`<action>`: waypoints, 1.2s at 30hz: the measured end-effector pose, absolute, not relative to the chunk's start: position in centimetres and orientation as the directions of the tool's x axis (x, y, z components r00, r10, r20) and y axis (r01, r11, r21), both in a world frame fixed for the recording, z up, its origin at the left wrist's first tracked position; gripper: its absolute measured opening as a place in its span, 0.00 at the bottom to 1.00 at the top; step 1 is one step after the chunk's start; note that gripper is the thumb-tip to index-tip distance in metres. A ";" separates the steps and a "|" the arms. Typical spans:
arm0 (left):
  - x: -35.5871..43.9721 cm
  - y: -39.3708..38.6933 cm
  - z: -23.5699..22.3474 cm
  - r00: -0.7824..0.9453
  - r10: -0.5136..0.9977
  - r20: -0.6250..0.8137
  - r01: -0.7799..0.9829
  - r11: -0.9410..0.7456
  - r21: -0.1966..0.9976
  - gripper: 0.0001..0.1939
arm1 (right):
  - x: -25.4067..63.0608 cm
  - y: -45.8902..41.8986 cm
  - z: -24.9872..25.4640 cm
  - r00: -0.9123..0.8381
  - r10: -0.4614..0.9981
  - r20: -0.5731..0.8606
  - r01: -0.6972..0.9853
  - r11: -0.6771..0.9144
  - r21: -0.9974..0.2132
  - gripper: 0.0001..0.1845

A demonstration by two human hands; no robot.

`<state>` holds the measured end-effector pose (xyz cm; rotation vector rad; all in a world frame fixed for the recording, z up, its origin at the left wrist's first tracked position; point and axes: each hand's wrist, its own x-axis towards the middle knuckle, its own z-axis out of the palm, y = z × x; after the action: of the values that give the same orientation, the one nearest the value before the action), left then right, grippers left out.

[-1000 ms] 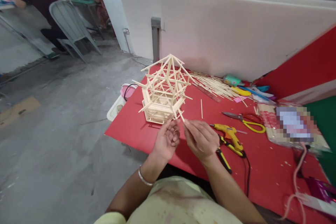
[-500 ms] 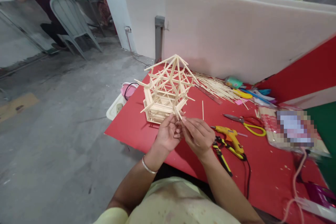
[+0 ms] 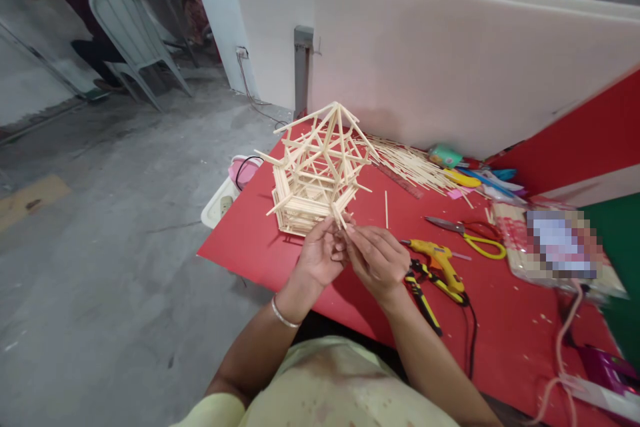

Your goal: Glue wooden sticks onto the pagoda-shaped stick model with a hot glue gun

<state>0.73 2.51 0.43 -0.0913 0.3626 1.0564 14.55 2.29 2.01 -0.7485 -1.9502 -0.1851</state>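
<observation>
A pale wooden-stick model (image 3: 305,203) with a peaked, open roof frame stands on the red tabletop (image 3: 250,243). At its near corner a short stick (image 3: 340,218) juts toward me. My left hand (image 3: 323,255) pinches around this stick from the left, palm partly turned up. From the right, my right hand (image 3: 379,260) closes thumb and fingers on the same stick's near end. The fingertips almost meet, and they partly hide the stick's tip. A single loose stick (image 3: 386,209) lies right of the model.
Right of my hands lie a yellow glue gun (image 3: 440,263), pliers (image 3: 423,297) and yellow-and-red-handled scissors (image 3: 465,233). Behind them is a pile of loose sticks (image 3: 410,163). A phone (image 3: 563,243) rests on a plastic pack. White boards (image 3: 450,67) stand behind the table.
Both hands stay at the model's near corner with the same hold on the stick. The view has shifted very slightly; nothing else visibly differs.
</observation>
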 end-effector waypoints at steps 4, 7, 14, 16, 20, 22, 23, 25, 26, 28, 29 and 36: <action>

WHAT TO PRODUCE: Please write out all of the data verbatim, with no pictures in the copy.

REPLY TO THE TASK:
`<action>`: waypoints, 1.2s at 30hz: the measured end-effector pose, absolute, not relative to the chunk's start: position in centimetres and orientation as the directions of the tool's x axis (x, y, z components r00, r10, r20) and y axis (r01, r11, r21), both in a world frame fixed for the recording, z up, its origin at the left wrist's first tracked position; gripper: its absolute measured opening as a place in its span, 0.00 at the bottom to 1.00 at the top; step 1 is one step after the chunk's start; note that gripper is the thumb-tip to index-tip distance in metres. A ";" separates the steps and a "|" the arms. Typical spans:
arm0 (left):
  - x: -35.5871..43.9721 cm
  - y: -39.3708..38.6933 cm
  - z: -23.5699..22.3474 cm
  - r00: -0.7824..0.9453
  - r10: -0.5136..0.9977
  - r20: -0.6250..0.8137
  - r01: -0.7799..0.9829
  - r11: -0.9410..0.7456
  - r21: -0.1966..0.9976
  - gripper: 0.0001..0.1939
arm1 (right):
  - x: -25.4067..63.0608 cm
  - y: -45.8902..41.8986 cm
  - z: -24.9872..25.4640 cm
  - r00: -0.9123..0.8381
  - r10: -0.4614..0.9981
  - r20: -0.5731..0.8606
  - r01: -0.6972..0.9853
  - r11: -0.6771..0.9144
  - r21: -0.9974..0.2132
  - gripper: 0.0001..0.1845

A demonstration by two human hands; no robot.

`<state>` holds the measured end-effector pose (xyz cm; rotation vector rad; all in a world frame fixed for the recording, z up, its origin at the left wrist's first tracked position; point and axes: each hand's wrist, its own x-axis towards the middle knuckle, its own z-axis out of the palm, y = z × x; after the action: of the values that give the same orientation, the one nearest the value before the action), left then right, grippers left out.

[-1000 ms] 
[-500 ms] 
[+0 ms] 

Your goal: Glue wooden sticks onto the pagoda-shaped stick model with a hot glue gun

<state>0.73 2.51 0.43 -0.0913 0.3626 1.0564 14.55 2.29 2.01 -0.7485 -1.9502 -0.1851</state>
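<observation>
A pale wooden-stick model (image 3: 305,203) with a peaked, open roof frame stands on the red tabletop (image 3: 250,243). At its near corner a short stick (image 3: 340,218) juts toward me. My left hand (image 3: 323,255) pinches around this stick from the left, palm partly turned up. From the right, my right hand (image 3: 379,260) closes thumb and fingers on the same stick's near end. The fingertips almost meet, and they partly hide the stick's tip. A single loose stick (image 3: 386,209) lies right of the model.
Right of my hands lie a yellow glue gun (image 3: 440,263), pliers (image 3: 423,297) and yellow-and-red-handled scissors (image 3: 465,233). Behind them is a pile of loose sticks (image 3: 410,163). A phone (image 3: 563,243) rests on a plastic pack. White boards (image 3: 450,67) stand behind the table.
Both hands stay at the model's near corner with the same hold on the stick. The view has shifted very slightly; nothing else visibly differs.
</observation>
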 end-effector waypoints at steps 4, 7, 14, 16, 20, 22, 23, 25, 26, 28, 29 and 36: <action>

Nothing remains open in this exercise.